#### [Work instruction]
Your answer should be a faithful copy of the entire listing.

#### [Provided material]
----------------------------------------

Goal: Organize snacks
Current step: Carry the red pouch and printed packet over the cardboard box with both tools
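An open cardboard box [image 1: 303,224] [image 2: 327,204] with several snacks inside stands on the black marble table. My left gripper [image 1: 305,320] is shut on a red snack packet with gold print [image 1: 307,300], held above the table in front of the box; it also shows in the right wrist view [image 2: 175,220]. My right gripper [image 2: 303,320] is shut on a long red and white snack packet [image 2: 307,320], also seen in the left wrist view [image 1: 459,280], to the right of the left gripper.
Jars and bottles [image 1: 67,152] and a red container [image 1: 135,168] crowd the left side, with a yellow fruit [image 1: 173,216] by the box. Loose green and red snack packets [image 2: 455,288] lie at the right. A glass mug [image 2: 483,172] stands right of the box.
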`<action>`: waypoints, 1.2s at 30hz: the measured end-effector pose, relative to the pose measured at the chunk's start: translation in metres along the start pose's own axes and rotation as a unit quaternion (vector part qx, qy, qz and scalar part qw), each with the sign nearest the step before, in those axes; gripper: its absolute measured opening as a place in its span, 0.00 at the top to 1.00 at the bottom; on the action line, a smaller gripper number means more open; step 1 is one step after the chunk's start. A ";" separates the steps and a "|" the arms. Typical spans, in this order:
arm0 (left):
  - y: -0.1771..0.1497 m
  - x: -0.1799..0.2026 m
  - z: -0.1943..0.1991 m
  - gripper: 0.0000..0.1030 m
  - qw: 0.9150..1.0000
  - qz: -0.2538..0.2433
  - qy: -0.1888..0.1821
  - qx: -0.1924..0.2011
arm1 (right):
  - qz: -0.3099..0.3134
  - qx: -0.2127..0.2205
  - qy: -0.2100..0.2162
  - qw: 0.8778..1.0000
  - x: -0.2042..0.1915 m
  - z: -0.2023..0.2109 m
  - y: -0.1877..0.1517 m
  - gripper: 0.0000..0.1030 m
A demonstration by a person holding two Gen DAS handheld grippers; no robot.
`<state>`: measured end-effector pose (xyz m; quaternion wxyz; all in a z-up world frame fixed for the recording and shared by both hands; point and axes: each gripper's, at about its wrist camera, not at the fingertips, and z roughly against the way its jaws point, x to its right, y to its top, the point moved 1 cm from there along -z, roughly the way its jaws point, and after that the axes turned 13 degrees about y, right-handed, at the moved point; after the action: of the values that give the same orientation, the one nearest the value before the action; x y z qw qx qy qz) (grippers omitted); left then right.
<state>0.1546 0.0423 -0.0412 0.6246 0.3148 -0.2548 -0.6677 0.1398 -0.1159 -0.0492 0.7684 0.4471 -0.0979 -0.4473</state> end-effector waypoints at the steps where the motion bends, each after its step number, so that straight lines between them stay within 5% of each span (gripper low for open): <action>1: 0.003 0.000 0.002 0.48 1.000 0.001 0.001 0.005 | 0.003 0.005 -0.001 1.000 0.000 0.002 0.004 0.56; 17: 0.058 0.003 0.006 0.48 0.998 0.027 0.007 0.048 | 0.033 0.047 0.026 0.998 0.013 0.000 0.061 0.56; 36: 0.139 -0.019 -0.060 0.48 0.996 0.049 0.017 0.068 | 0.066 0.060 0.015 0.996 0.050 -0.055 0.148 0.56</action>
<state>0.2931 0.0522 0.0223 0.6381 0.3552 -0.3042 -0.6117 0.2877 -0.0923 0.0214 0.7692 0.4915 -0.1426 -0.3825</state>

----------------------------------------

#### [Response to the exercise]
Goal: Organize snacks
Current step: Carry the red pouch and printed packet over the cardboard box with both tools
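An open cardboard box [image 1: 303,224] [image 2: 327,204] with several snacks inside stands on the black marble table. My left gripper [image 1: 305,320] is shut on a red snack packet with gold print [image 1: 307,300], held above the table in front of the box; it also shows in the right wrist view [image 2: 175,220]. My right gripper [image 2: 303,320] is shut on a long red and white snack packet [image 2: 307,320], also seen in the left wrist view [image 1: 459,280], to the right of the left gripper.
Jars and bottles [image 1: 67,152] and a red container [image 1: 135,168] crowd the left side, with a yellow fruit [image 1: 173,216] by the box. Loose green and red snack packets [image 2: 455,288] lie at the right. A glass mug [image 2: 483,172] stands right of the box.
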`<action>`: waypoints, 1.2s at 30hz: the measured end-effector pose, relative to the pose measured at the chunk's start: translation in metres along the start pose's own axes and rotation as a unit quaternion (vector part qx, qy, qz and scalar part qw), each with the sign nearest the step before, in those axes; gripper: its absolute measured opening as a place in its span, 0.00 at the top to 1.00 at the bottom; on the action line, a smaller gripper number means more open; step 1 is one step after the chunk's start. A ";" separates the steps and a "|" the arms. Typical spans, in this order:
arm0 (left):
  - y: -0.1771..0.1497 m
  - x: -0.1799..0.2026 m
  - z: -0.1943..0.1991 m
  - gripper: 0.0000..0.1030 m
  - qw: 0.9150..1.0000
  - qz: -0.2538..0.2433
  - qy: -0.1888..0.1821
  - qx: -0.1924..0.2011
arm1 (right):
  - qz: -0.3099..0.3134
  - qx: -0.2127..0.2205
  - qy: -0.2100..0.2162
  - qw: 0.8778..1.0000
  - x: -0.2042..0.1915 m
  - z: -0.2023..0.2109 m
  - y: -0.1877..0.1517 m
  - gripper: 0.0000..0.1030 m
A demonstration by a person holding two Gen DAS handheld grippers; no robot.
`<state>`: measured end-effector pose (xyz m; quaternion wxyz; all in a z-up world frame fixed for the recording and shared by both hands; point and axes: each gripper's, at about its wrist camera, not at the fingertips, and z roughly against the way its jaws point, x to its right, y to its top, the point moved 1 cm from there along -z, roughly the way its jaws point, and after that the axes turned 13 degrees about y, right-handed, at the moved point; after the action: of the values that give the same orientation, the one nearest the value before the action; x y z qw qx qy qz) (grippers omitted); left then right.
<state>0.1546 0.0423 -0.0412 0.6246 0.3148 -0.2548 -0.6677 0.1398 -0.1159 -0.0492 0.7684 0.4471 -0.0979 -0.4473</state> end-effector waypoints at the steps where the motion bends, each after its step number, so that straight lines between them stay within 5% of each span (gripper low for open): <action>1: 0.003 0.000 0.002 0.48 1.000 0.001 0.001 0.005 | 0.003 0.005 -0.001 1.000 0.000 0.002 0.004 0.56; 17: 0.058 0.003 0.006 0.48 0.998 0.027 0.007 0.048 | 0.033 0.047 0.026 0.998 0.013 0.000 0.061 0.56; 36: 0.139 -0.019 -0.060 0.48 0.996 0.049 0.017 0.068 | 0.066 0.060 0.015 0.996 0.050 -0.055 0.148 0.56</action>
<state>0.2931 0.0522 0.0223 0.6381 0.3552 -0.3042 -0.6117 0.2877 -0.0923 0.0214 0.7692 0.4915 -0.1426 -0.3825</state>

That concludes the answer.